Gelsenkirchen détient un sinistre record: dans cet ancien bassin industriel, situé au coeur de la Ruhr, plus d’un quart de la population active est sans emploi. Un taux de chômage qui n’a rien à envier à celui des Länder de l’Est, où il frôle la barre des 19%, contre 9,7% en moyenne à l’Ouest. La dernière houillère en activité dans la région a fermé il y a cinq ans et une des cokeries implantées sur le site a été démontée minutieusement, emballée pièce par pièce et livrée pour être remontée en Chine. A quelques kilomètres de là, une banderole flotte à l’entrée de l’hôtel de ville de Bochum: "Ensemble avec Opel". La municipalité social-démocrate a pris fait et cause pour les salariés de l’entreprise depuis que cette filiale de General Motors a annoncé à l’automne dernier sa volonté de supprimer 3000 emplois, alors que le constructeur va recruter 700 salariés sur son site de Gliwice, en Pologne. Le département de la mairie pour l’aide à l’implantation de nouvelles activités met les bouchées doubles. Son projet-phare: la réhabilitation d’une ancienne usine minière qui devrait accueillir des start-up spécialisées dans le multimédia et la communication (création de sites Internet, jeux vidéos...) "Il nous faut absolument sortir de la monoculture industrielle", explique Elke Nagel, qui travaille au service économique de la ville.
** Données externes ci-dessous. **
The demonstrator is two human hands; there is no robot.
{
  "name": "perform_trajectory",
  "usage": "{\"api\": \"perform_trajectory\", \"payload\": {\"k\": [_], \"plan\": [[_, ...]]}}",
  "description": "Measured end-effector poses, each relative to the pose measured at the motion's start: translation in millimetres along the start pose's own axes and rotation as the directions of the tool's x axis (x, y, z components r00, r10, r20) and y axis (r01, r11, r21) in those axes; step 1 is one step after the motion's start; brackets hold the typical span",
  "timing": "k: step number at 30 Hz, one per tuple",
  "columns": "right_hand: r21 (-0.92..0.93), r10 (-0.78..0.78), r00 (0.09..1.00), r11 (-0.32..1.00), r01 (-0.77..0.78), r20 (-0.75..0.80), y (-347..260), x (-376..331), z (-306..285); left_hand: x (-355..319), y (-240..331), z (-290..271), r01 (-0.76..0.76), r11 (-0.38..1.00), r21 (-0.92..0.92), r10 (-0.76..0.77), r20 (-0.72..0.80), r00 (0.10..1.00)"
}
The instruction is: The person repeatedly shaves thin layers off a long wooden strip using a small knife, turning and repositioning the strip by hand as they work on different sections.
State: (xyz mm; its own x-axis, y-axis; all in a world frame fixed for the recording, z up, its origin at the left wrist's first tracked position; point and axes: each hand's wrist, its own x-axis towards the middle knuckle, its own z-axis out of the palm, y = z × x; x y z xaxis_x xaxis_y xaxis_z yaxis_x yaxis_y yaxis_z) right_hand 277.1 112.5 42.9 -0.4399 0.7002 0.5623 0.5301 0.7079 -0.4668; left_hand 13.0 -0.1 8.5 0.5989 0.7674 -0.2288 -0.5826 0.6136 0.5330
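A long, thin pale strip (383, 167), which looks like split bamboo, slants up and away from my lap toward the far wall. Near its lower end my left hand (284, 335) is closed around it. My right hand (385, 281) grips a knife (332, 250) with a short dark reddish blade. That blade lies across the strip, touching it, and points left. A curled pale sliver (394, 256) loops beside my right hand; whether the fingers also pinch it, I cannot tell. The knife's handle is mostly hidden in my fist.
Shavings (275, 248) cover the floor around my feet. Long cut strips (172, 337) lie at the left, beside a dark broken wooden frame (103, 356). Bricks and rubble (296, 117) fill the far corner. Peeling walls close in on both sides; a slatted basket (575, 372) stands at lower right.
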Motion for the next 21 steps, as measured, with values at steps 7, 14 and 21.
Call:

Une nécessité en Allemagne où l’emploi industriel est partout en recul. Le pays vit depuis trente ans au rythme des restructurations: de 583000 en 1974 le nombre de chômeurs s’élève à 4,8 millions en juin dernier (dont 3,1 millions à l’Ouest et 1,7 million à l’Est). A eux seuls, les nouveaux Länder ont perdu près d’un million d’emplois depuis 1990. Les premières années de la réunification ont vu arriver à l’Est de nouvelles entreprises provenant de la partie occidentale du pays et de l’étranger. Aujourd’hui, l’offre d’emploi stagne, voire régresse chaque année.

Taux de chômage en % (1991 et 2004)

La mauvaise tenue de l’emploi industriel s’explique aussi par l’engouement des firmes nationales pour Europe centrale et orientale devenues l’"hinterland" de l’Allemagne. En 2000, Berlin y était le premier investisseur, avec 20% du stock de financements étrangers. Cette année, les entreprises devraient y investir 23 milliards d’euros, soit 25 fois plus qu’en 1990. Une enquête réalisée en début d’année par la Chambre de commerce et d’industrie allemande (DIHK) met en évidence que 42% des sociétés envisagent de s’implanter dans ces pays, principalement en raison de coûts salariaux beaucoup moins élevés (5 euros contre 26 euros de l’heure). Pour les 58% restants, la conquête de nouveaux marchés ou la possibilité de se rapprocher de leurs clients (notamment pour les équipementiers) sont plus souvent citées. L’élargissement aurait coûté près de 50000 emplois à l’Allemagne, selon la DIHK.

Parallèlement, les nouvelles activités peinent à prendre le relais: les entreprises de moyenne et haute technologie occupent 32,3% de la main-d’oeuvre (contre 35,5% en France). Et si la région de Braunschweig, en Hesse, occupe le premier rang de l’UE pour son effort en recherche-développement, les régions de l’Est du pays, à l’exception de la Saxe, se retrouvent en queue de classement. La progression continue des exportations fondées sur les biens industriels et les services associés (pièces détachées, offre de crédits...) a pendant longtemps masqué la nécessité de réorienter l’économie allemande vers de nouveaux secteurs. Et l’arrivée de 16 millions de consommateurs au moment de la réunification n’a pas incité les entreprises à investir dans la recherche.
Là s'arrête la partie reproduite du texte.